* [The task]: In the data that follows, give the number of lines containing the word "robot". Offer no additional comment.

* [Data for review]:
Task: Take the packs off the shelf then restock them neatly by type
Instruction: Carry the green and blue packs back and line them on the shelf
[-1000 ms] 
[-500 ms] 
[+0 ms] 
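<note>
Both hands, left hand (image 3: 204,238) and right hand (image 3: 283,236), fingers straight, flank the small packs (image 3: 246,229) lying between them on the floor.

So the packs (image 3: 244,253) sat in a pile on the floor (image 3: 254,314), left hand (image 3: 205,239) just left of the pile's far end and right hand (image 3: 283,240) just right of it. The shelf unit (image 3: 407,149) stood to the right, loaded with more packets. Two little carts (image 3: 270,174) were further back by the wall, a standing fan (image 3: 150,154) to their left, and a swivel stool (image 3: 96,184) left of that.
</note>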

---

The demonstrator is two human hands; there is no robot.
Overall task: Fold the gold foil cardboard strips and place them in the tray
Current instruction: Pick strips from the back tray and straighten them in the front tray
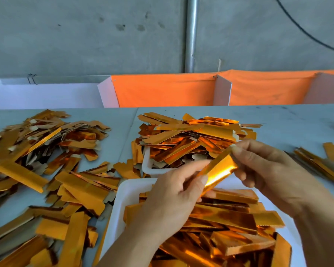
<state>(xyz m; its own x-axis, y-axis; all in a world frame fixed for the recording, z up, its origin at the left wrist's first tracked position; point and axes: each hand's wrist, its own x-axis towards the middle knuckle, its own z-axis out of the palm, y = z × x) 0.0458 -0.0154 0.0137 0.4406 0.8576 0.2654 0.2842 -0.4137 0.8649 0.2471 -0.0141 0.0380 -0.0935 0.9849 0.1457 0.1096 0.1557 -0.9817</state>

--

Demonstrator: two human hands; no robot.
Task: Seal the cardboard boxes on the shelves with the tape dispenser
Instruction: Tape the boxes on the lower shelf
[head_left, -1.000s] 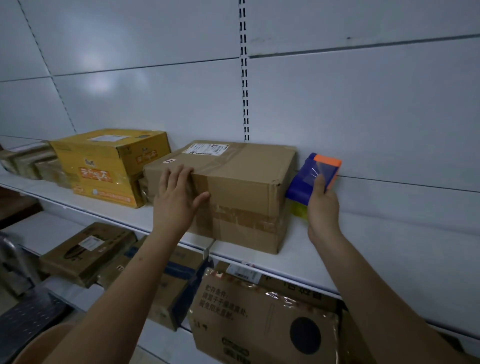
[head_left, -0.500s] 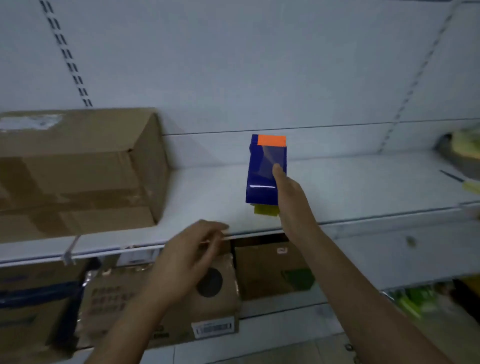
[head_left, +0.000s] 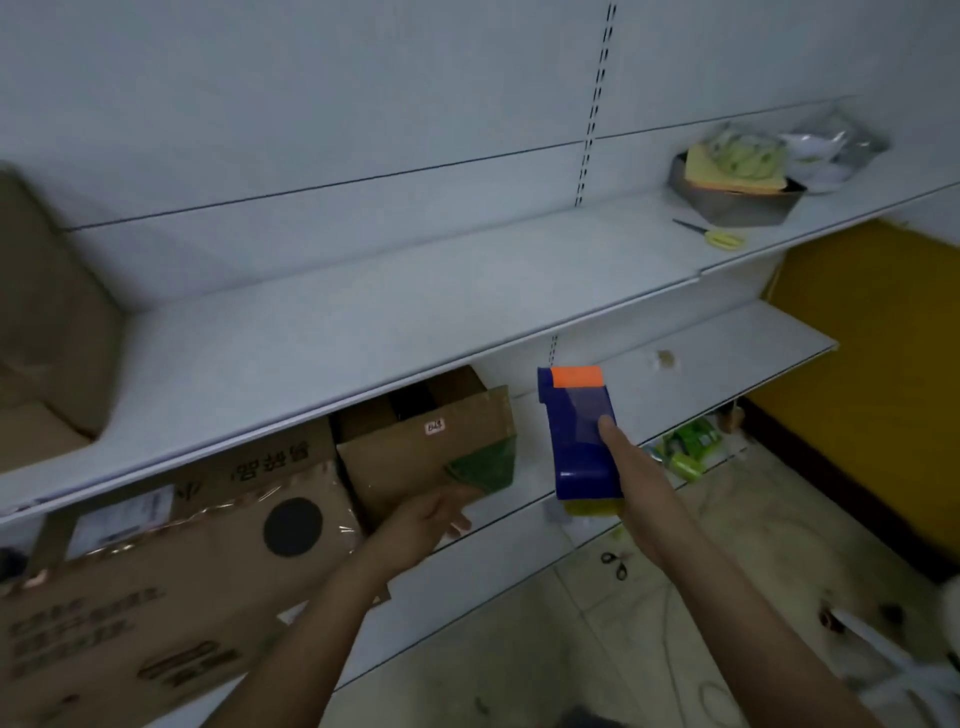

* [Exercise result]: 2